Когда она слушала музыку… Да! У нее было такое чувство, словно она вся, целиком, переносится в какое-то совершенно другое место, туда, где движения, выделываемые босыми ногами, так же похожи на изысканные и утонченные танцевальные па белых, как чистый джин на воду; туда, где мелодии рассказывают истории, простые, как детские стишки и в то же время сложные, как великие литературные творения; туда, где синкопированные ритмы гипнотизируют душу, как отблески вечернего солнца на реке; туда, где твое пение может рассказать о тебе больше, чем черты и особенности лица.

Сильвия мысленно убеждала себя в том, что музыка может принимать человеческий облик. Музыка в ее воображении звучала над неизвестными скалистыми ландшафтами; над пыльной землей, над зарослями экзотических деревьев; под суровыми небесами, обрушивающими на землю огонь и грохот. Музыка в ее воображении звучала нежным звоном стеклянных колокольчиков, раскачиваемых слабыми дуновениями ветра.

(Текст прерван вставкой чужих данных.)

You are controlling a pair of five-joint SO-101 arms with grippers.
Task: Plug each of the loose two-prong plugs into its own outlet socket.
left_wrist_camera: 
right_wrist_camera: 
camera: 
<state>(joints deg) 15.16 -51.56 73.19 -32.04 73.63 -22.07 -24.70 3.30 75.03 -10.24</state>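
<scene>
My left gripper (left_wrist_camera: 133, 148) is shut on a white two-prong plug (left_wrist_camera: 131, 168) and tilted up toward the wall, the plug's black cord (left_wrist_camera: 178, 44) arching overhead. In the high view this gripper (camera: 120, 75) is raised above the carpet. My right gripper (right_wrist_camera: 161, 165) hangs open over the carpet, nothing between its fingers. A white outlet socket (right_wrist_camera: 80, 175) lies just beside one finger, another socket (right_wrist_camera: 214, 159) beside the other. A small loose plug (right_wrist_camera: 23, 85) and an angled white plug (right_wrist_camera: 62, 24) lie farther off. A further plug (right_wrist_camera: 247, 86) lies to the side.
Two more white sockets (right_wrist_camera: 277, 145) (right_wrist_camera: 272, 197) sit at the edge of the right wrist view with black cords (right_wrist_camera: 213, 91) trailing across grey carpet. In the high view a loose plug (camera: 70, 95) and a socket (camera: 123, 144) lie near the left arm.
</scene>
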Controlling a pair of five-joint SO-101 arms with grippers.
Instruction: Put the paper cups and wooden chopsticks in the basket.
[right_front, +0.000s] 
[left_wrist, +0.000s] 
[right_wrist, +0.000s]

Лучи солнечного света заливали стеклянные колокольчики, играя на них всеми цветами радуги. А затем с небес проливался дождь: он заполнял все звуками падающей воды, и музыка приобретала другую, более упругую форму. Медленно, очень медленно водоворот стихал, и постепенно рождалась новая форма: она возникала, словно бабочка из куколки, вытягивающая лапки в агонии и экстазе, которые сопровождают появление новой жизни. И по мере того, как это существо преображалось и крепло, оно чернело и увеличивалось в размерах, пока наконец перед мысленным взором Сильвии не предстал чернокожий юноша, самый красивый из всех, когда-либо живших на свете; высокий и черный; прекрасный в своей наготе, как сама природа. И вдруг она, посмотрев туда, куда устремился взор юноши, увидела дивной красоты чернокожую принцессу, сидевшую на другом берегу озера. Она тоже была обнаженной, если не считать убора из ракушек, украшающего ее голову; она была словно пригвождена к месту, на котором сидела. А потом она пропала. И теперь юноша смотрел прямо в глаза Сильвии, смотрел взглядом, способным пересекать океаны и пронзавшим ее насквозь. А когда он открыл рот, обнажив белоснежные зубы и облизав губы розовым языком, у Сильвии перехватило дыхание и ее пальцы непроизвольно вцепились в простыню. Сильвия находилась во власти видений, более реальных, чем сама жизнь. Ее сердце колотилось, ее трясло, как от холода. Она почувствовала, как зубы закусили ее нижнюю губу; почувствовала между ног ласкающее, легкое, как вздох, прикосновение. Изнемогая от восторга, она утопала в своих мечтах; обхватив голову руками и закрыв глаза, она уткнулась лицом в плечо. Чуть приподняв торс над кроватью, она сделала глубокий вдох и вновь погрузилась в манящую мягкость матраса, а образ прекрасного юноши растаял в голубой дымке.